Depuis plusieurs mois, les prix des matières premières flambent, que ce soit l’énergie, les métaux, le bois, tous les matériaux… Les prix des matières premières végétales (blé, maïs, matières azotées…) n’ont pas été épargnés par cette hausse, affectant lourdement le prix de l’aliment pour animaux. En effet, une hausse quasi ininterrompue du prix de l’aliment porc est observée depuis janvier 2020. Ce prix dépasse les 300 €/T en janvier 2022. 

Un ciseau des prix très défavorable 
En parallèle, le cours du porc s’est brutalement effondré de juin à octobre 2021. Et depuis, il stagne à 1,25 €/kg. La chute du cours du porc trouve plusieurs explications.
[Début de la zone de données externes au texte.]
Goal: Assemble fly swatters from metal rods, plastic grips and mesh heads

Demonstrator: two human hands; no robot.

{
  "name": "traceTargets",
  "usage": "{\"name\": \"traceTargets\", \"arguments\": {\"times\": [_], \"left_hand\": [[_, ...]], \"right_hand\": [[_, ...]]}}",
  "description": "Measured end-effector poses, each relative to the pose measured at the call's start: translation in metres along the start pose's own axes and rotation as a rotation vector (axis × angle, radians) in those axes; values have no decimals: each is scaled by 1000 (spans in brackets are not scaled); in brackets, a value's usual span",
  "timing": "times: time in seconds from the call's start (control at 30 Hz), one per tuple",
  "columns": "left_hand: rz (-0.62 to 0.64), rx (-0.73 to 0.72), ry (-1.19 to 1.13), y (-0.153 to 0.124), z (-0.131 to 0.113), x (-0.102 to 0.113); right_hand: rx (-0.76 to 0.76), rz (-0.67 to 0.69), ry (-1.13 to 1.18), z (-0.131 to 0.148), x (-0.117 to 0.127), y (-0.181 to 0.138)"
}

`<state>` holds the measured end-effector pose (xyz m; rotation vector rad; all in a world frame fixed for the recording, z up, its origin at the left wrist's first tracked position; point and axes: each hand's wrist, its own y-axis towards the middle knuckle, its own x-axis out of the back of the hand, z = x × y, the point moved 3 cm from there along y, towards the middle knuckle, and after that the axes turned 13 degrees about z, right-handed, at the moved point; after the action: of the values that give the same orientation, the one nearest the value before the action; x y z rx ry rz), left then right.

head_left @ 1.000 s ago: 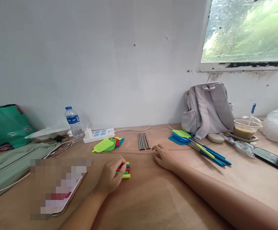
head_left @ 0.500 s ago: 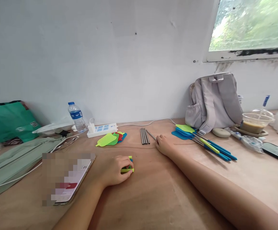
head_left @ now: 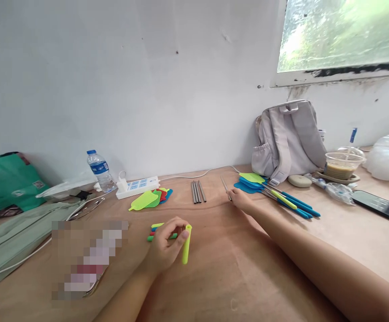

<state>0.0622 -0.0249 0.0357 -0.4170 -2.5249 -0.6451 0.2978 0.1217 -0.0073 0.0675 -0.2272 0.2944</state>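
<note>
With my left hand (head_left: 167,243) I am pinching a yellow-green plastic handle (head_left: 186,248) between thumb and fingers, its open end facing up. With my right hand (head_left: 242,200) I am pinching a slim metal rod (head_left: 224,184) by its near end, its far end pointing towards the wall (head_left: 177,112). Four more handles (head_left: 151,238), in yellow, blue, red and green, are lying side by side, partly hidden behind my left hand. Farther off, between my hands, loose metal rods (head_left: 201,192) are lying on the table (head_left: 208,277). Left of them, mesh swatter heads (head_left: 143,201) are overlapping just before a white power strip (head_left: 138,186). Right of my right hand, fly swatters (head_left: 284,200) are lying stacked near a grey backpack (head_left: 288,138).
</note>
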Motion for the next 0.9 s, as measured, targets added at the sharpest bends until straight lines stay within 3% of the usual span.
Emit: {"name": "traceTargets", "arguments": {"times": [0.1, 0.2, 0.37, 0.5, 0.67, 0.8, 0.9], "left_hand": [[-106, 81, -316, 3, -2, -20], [-44, 189, -483, 8, 2, -36], [64, 350, -488, 10, 18, -41], [130, 378, -459, 9, 20, -41], [168, 355, -380, 8, 20, -41], [129, 274, -240, 7, 17, -39], [76, 268, -149, 5, 10, -38]], "right_hand": [[74, 64, 275, 16, -11, -3], [149, 136, 493, 32, -29, -9], [115, 332, 676, 39, -58, -24], [57, 491, 832, 33, -75, -33], [22, 565, 838, 28, -83, -38], [-2, 598, 743, 29, -88, -46], [56, 539, 626, 32, -94, -58]]}}
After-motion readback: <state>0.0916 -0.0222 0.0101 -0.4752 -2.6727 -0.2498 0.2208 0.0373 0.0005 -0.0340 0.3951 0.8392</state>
La Chine, 1er producteur et 1er consommateur mondial de porcs, a vu sa production ravagée par la FPA (Fièvre porcine africaine) à partir d’août 2018. Les besoins de la Chine sont alors devenus considérables pour répondre à sa demande intérieure.  Les importations ont ainsi explosé en 2019 (+67 %) et en 2020 (+85 %). Dans le même temps, le pays a reconstitué progressivement son cheptel porcin. Et même si la FPA sévit toujours en Chine, le mouvement global de hausse de production est largement entamé. En conséquence, les besoins d’importation de la Chine diminuent drastiquement depuis le second semestre 2021. Après avoir connu une euphorie sur les marchés stimulés par les besoins du géant chinois, on assiste désormais à un retournement de situation causé cette fois par la forte restriction des achats de la Chine. Une partie des exportations de l’UE ont trouvé preneur vers d’autres pays d’Asie ou vers des marchés moins rémunérateurs d’Afrique mais se sont retrouvées aussi sur le marché intérieur de l’UE.
A cela il faut ajouter la présence de la FPA en Allemagne depuis septembre 2020 qui a donné un coup d’arrêt aux exportations de ce grand pays exportateur vers l’Asie. La viande allemande se retrouve sur le marché européen à prix très compétitifs, alourdissant un peu plus le marché. 

Perspectives : l’avenir n’est pas tout rose
Le début d’année 2022 n’annonce pas de grandes améliorations sur le marché du porc. Les cours des matières premières végétales restent hauts, soutenant le prix de l’aliment. Ce marché reste très tendu. Concernant les cours du porc, pour qu’ils remontent il faudrait que le marché soit tiré par une reprise de la demande. Cette reprise n’est pas attendue à court terme au niveau chinois, peut être vers d’autres pays d’Asie mais de quelle ampleur ? Si la demande ne progresse pas, seule une baisse de l’offre pourrait alléger le marché européen. Mais à quel prix ? Aujourd’hui, nous observons des baisses de cheptel en Europe centrale (particulièrement en Allemagne) causées par des arrêts d’éleveurs. On s’attend donc à une moindre offre dans plusieurs pays de l’UE qui pourrait toutefois se heurter à la hausse de la production espagnole (très compétitive) d’une part et les stocks de viande congelée (en ces temps de commerce difficile, les entreprises en profitent pour stocker) d’autre part.
Autre nouvelle préoccupante pour le marché de l’UE : l’arrivée de la FPA en Italie. L’Italie n’est pas un grand pays exportateur. Cependant, l’Italie importe de la viande et réexporte des produits transformés. Ces flux devraient être affectés et perturber le marché de l’UE.

Du positif
Quelques avancées positives sont toutefois à noter. A partir du 1er mars 2022, il sera obligatoire d’indiquer l’origine de la viande (pays d’élevage et pays d’abattage) servie en restauration hors domicile, ce qui devrait favoriser la consommation de porcs français. Egalement, la France a réussi à faire reconnaître par la Chine le principe de régionalisation de la production en cas de FPA sur le territoire français (ce qui n’a pas été obtenu par l’Allemagne). Dans le même temps, la filière doit s’organiser pour mettre en place la loi Egalim 2, notamment avec la mise en application de la contractualisation pour les porcs mâles castrés à compter du 1er janvier 2022.
Comme dans d’autres pays de l’UE, la France a annoncé un plan d’urgence pour la filière porcine afin d’aider les éleveurs en difficultés.